With the pictures left out, copy the listing below exactly.
=-=-=-=-=
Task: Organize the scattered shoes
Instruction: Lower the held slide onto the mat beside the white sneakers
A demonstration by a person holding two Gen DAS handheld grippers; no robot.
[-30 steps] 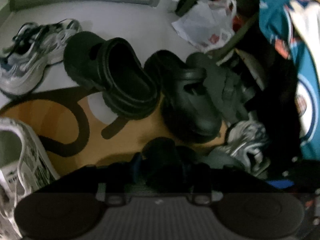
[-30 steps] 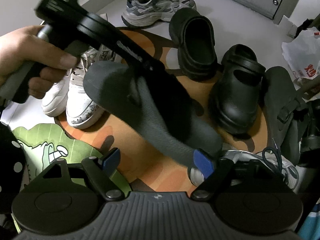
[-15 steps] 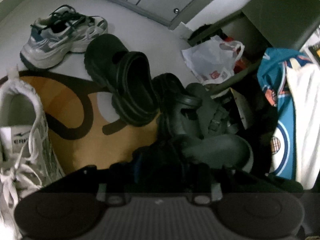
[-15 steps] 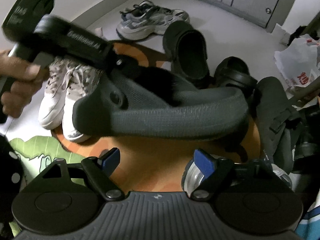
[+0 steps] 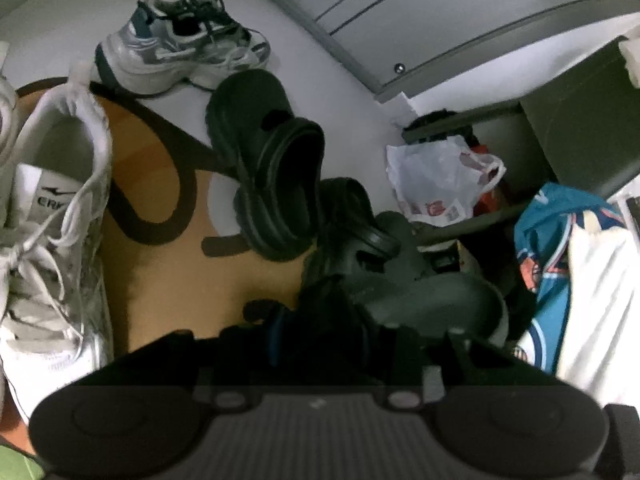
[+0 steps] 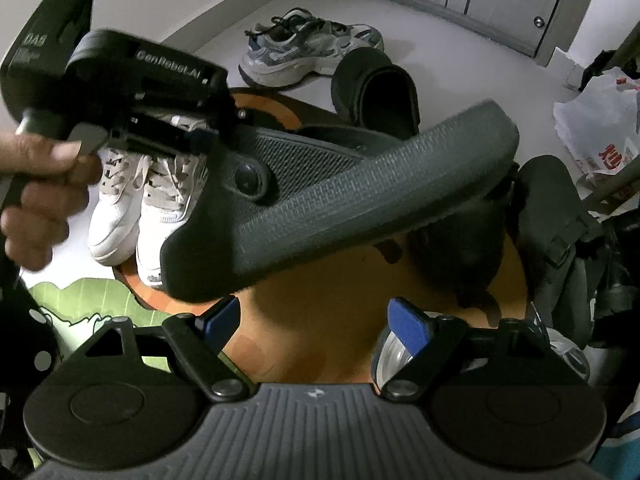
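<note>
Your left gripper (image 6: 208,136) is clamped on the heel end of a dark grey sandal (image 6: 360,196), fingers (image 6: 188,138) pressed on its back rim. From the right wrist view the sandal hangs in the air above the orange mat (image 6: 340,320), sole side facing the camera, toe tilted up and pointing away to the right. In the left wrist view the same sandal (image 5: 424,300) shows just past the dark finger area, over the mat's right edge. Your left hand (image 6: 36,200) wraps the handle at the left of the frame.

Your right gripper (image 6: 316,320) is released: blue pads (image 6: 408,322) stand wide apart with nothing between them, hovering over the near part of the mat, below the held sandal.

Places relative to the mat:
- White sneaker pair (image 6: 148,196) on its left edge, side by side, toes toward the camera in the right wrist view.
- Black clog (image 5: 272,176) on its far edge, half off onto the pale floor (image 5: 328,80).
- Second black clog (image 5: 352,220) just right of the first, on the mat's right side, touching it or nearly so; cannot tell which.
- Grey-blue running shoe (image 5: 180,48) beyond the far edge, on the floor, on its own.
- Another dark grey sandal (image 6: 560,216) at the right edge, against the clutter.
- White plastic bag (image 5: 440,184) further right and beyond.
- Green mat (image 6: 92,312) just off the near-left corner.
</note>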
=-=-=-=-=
Task result:
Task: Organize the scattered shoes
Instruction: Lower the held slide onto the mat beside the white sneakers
A demonstration by a person holding two Gen DAS handheld grippers; no robot.
[-30 steps] 
[-30 steps] 
[-15 steps] 
[-15 steps] 
[+0 steps] 
[+0 steps] 
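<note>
Your left gripper (image 6: 208,136) is clamped on the heel end of a dark grey sandal (image 6: 360,196), fingers (image 6: 188,138) pressed on its back rim. From the right wrist view the sandal hangs in the air above the orange mat (image 6: 340,320), sole side facing the camera, toe tilted up and pointing away to the right. In the left wrist view the same sandal (image 5: 424,300) shows just past the dark finger area, over the mat's right edge. Your left hand (image 6: 36,200) wraps the handle at the left of the frame.

Your right gripper (image 6: 316,320) is released: blue pads (image 6: 408,322) stand wide apart with nothing between them, hovering over the near part of the mat, below the held sandal.

Places relative to the mat:
- White sneaker pair (image 6: 148,196) on its left edge, side by side, toes toward the camera in the right wrist view.
- Black clog (image 5: 272,176) on its far edge, half off onto the pale floor (image 5: 328,80).
- Second black clog (image 5: 352,220) just right of the first, on the mat's right side, touching it or nearly so; cannot tell which.
- Grey-blue running shoe (image 5: 180,48) beyond the far edge, on the floor, on its own.
- Another dark grey sandal (image 6: 560,216) at the right edge, against the clutter.
- White plastic bag (image 5: 440,184) further right and beyond.
- Green mat (image 6: 92,312) just off the near-left corner.
</note>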

A complete answer has now been given to the exercise.